- Exercise details -
Output the listing below verbatim, from its first line to its last.

- Supplied information -
════════

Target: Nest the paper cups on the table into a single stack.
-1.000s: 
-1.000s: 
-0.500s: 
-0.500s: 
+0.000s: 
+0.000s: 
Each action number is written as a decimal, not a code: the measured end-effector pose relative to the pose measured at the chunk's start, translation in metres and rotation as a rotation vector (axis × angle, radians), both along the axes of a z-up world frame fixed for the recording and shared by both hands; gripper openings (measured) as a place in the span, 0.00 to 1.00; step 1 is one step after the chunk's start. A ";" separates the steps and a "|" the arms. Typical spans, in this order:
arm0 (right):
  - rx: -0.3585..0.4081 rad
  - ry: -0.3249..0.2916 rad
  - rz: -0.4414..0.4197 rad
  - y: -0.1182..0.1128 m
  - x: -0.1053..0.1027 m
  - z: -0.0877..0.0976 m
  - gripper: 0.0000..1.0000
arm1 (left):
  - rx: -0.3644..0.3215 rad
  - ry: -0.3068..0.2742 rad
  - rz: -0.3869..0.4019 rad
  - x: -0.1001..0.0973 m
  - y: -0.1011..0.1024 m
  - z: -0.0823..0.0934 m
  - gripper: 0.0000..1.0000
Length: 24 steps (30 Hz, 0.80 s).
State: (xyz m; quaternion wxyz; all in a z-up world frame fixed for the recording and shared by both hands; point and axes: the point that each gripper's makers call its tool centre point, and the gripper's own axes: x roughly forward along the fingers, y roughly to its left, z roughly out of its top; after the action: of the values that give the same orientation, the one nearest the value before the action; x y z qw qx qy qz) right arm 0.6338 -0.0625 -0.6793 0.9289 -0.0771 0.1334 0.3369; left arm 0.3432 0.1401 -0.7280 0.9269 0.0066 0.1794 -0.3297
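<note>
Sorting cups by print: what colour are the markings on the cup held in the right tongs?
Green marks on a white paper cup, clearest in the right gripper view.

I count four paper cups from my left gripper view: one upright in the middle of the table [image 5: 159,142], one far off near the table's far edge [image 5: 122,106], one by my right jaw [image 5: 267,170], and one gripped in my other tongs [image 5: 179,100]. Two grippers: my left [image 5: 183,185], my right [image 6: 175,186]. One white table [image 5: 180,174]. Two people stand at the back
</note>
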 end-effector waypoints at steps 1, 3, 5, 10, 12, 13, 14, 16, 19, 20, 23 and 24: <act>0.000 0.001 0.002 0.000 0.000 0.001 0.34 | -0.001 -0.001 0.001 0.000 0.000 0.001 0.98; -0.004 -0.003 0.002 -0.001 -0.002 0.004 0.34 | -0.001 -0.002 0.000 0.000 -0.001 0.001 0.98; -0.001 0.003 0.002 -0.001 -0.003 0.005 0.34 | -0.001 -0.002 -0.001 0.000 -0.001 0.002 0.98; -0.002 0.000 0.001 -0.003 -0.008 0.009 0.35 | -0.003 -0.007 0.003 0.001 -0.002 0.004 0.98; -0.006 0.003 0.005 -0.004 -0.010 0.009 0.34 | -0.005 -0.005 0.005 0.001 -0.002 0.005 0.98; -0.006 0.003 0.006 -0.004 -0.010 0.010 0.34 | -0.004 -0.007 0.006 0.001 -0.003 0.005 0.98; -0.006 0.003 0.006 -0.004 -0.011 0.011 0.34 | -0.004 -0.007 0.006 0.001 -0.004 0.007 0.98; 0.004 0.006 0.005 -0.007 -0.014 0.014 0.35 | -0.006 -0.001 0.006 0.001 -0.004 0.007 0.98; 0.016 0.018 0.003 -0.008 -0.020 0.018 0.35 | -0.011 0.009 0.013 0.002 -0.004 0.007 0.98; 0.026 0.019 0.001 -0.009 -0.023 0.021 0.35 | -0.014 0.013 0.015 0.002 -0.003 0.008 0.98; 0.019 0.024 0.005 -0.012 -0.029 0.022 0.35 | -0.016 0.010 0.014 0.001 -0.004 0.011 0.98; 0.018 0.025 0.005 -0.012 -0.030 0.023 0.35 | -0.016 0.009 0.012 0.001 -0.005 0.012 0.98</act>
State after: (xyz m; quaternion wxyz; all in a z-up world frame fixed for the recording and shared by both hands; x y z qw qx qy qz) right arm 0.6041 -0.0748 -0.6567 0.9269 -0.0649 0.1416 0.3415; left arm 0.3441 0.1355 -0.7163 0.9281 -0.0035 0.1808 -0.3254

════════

- Answer section -
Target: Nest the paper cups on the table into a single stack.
-1.000s: 
-1.000s: 
-0.500s: 
-0.500s: 
+0.000s: 
+0.000s: 
Each action number is written as a decimal, not a code: the measured end-effector pose relative to the pose measured at the chunk's start, translation in metres and rotation as a rotation vector (axis × angle, radians), both along the axes of a z-up world frame fixed for the recording and shared by both hands; gripper openings (measured) as a place in the span, 0.00 to 1.00; step 1 is one step after the chunk's start. A ";" separates the steps and a "|" the arms. Typical spans, in this order:
arm0 (right):
  - rx: -0.3585..0.4081 rad
  - ry: -0.3249..0.2916 rad
  - rz: -0.4414..0.4197 rad
  - y: -0.1182..0.1128 m
  - x: -0.1053..0.1027 m
  - z: -0.0877..0.0976 m
  - gripper: 0.0000..1.0000
arm1 (left):
  - rx: -0.3644..0.3215 rad
  - ry: -0.3068..0.2742 rad
  - rz: -0.3869..0.4019 rad
  - x: -0.1001..0.0973 m
  - y: -0.1011..0.1024 m
  - z: -0.0823..0.0934 m
  - gripper: 0.0000..1.0000
Length: 24 steps (30 Hz, 0.80 s).
State: (xyz m; quaternion wxyz; all in a z-up world frame fixed for the recording and shared by both hands; point and axes: the point that each gripper's makers call its tool centre point, and the gripper's own axes: x roughly forward along the fingers, y roughly to its left, z roughly out of its top; after the action: of the values that give the same orientation, the one nearest the value before the action; x y z qw qx qy qz) right arm 0.6338 -0.0625 -0.6793 0.9289 -0.0771 0.1334 0.3369; left arm 0.3432 0.1401 -0.7280 0.9269 0.0066 0.1794 -0.3297
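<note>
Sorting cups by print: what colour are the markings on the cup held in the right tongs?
Green marks on a white paper cup, clearest in the right gripper view.

I count four paper cups from my left gripper view: one upright in the middle of the table [image 5: 159,142], one far off near the table's far edge [image 5: 122,106], one by my right jaw [image 5: 267,170], and one gripped in my other tongs [image 5: 179,100]. Two grippers: my left [image 5: 183,185], my right [image 6: 175,186]. One white table [image 5: 180,174]. Two people stand at the back
</note>
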 end-effector waypoints at steps 1, 3, 5, 10, 12, 13, 14, 16, 19, 20, 23 and 24: <act>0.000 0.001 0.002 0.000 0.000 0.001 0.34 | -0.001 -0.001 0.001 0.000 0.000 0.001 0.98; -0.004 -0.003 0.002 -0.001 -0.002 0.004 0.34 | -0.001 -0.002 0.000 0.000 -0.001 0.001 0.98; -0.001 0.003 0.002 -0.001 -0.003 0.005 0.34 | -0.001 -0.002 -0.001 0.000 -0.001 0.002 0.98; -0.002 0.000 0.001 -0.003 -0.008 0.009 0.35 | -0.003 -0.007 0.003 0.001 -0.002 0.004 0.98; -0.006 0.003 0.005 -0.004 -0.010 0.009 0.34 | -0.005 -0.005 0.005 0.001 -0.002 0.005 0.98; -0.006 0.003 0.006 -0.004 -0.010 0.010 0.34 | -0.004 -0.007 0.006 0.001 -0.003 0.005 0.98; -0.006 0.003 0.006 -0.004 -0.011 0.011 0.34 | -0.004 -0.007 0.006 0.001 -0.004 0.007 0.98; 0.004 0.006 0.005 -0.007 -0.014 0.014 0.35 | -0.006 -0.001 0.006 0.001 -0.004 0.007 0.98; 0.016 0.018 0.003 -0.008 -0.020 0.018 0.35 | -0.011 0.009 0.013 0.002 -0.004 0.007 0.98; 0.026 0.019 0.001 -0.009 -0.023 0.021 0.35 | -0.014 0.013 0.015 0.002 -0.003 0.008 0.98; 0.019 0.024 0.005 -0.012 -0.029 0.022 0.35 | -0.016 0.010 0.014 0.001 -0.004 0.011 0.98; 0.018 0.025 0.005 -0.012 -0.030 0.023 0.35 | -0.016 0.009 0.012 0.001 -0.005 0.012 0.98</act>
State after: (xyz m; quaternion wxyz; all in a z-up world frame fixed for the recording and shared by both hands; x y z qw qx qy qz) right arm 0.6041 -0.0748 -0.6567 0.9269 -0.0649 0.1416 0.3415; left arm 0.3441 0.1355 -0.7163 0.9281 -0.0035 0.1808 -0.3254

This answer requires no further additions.